* **Information shown**:

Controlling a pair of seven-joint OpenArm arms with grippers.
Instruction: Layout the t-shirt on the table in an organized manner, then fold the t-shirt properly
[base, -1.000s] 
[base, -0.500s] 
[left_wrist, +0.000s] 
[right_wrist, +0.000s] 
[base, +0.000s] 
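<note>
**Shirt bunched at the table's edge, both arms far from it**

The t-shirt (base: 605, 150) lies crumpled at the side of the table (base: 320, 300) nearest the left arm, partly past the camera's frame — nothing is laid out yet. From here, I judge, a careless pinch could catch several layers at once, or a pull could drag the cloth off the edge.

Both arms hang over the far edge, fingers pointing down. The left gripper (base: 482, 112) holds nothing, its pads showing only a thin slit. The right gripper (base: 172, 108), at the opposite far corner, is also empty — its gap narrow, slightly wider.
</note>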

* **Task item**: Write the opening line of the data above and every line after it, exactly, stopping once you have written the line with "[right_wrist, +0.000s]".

* **Problem solution**:
Controlling a pair of seven-joint OpenArm arms with grippers.
Instruction: Layout the t-shirt on the table in an organized manner, then fold the t-shirt properly
[base, -1.000s] 
[base, -0.500s] 
[left_wrist, +0.000s] 
[right_wrist, +0.000s] 

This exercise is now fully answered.